A 20 kW, 250 V dc shunt motor has a full-load armature current of 85 A at 1100 rpm. The armature resistance is 0.18 \Omega .
Determine:
(a) the internal electromagnetic torque developed;
(b) the internal torque if the field current is suddenly reduced to 80% of its original value;
(c) The steady motor speed in part
(b) assuming the load torque to have remained constant.
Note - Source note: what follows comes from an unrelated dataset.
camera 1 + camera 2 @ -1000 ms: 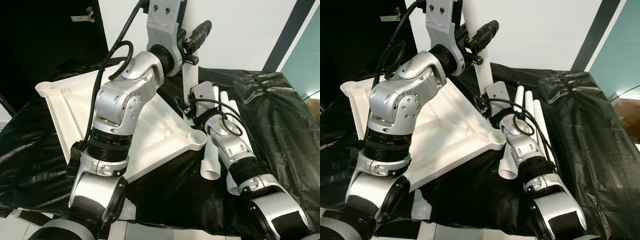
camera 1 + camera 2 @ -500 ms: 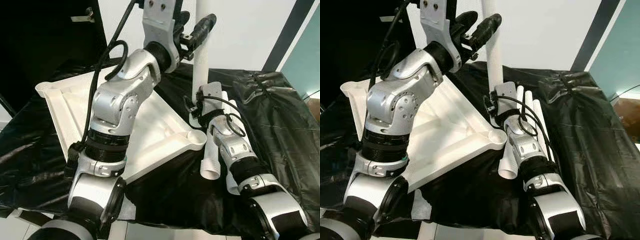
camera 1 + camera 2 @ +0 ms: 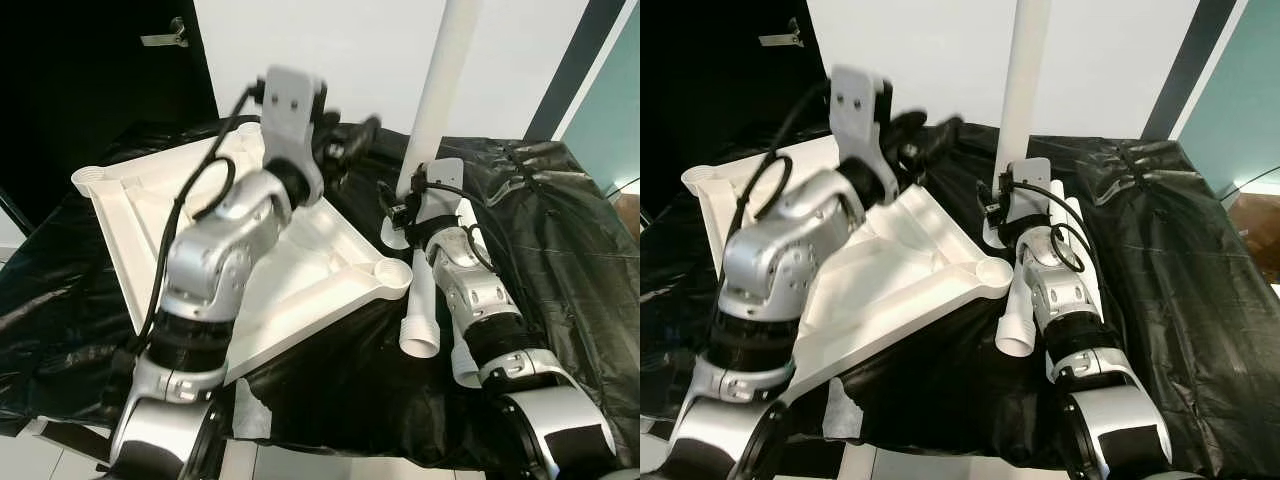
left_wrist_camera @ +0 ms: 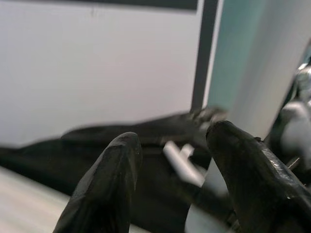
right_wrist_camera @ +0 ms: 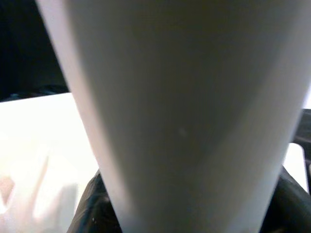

Assume: magnetic circuit to be linear.
(a) E_{a} = 250 – 0.18 \times 85 = 234.7 V
E_{a}I_{a} = T \omega
234.7 \times 85 = T \times \frac{2\pi \times 1100}{60}
or T = 173.2 Nm
(b) Magnetic circuit linearity is assumed i.e. \Phi \propto I_{f} . Field suddenly reduced to 0.8 of original value. I_{a} is assumed to remain constant for that instant. Then
T_{1} = 0.8 \times 173.2 = 138.6 Nm(c) Under steady condition for the motor internal torque to build to the original value, new values of armature current and speed are established. These are obtained below:
T = \acute{K_{a}} K_{f} I_{f} \times 85 = \acute{K_{a}} K_{f} \times 0.8 I_{f} I_{a1} = 173.2 Nmor I_{a1} = 106.25 A
E_{a1} = 250 – 0.18 \times 106.25 = 230.9 V
and 234.7 = \acute{K_{a}} K_{f} I_{f} \times 1100
230.9 = \acute{K_{a}} \acute{K_{f}} 0.8 I_{f} n_{1}
Dividing we get \frac{230.9}{234.7} =\frac{0.8 n_{1}}{1100}
or n_{1} = 1353 rpm
Observe that both motor speed and armature current increase by reducing field current with constant load torque.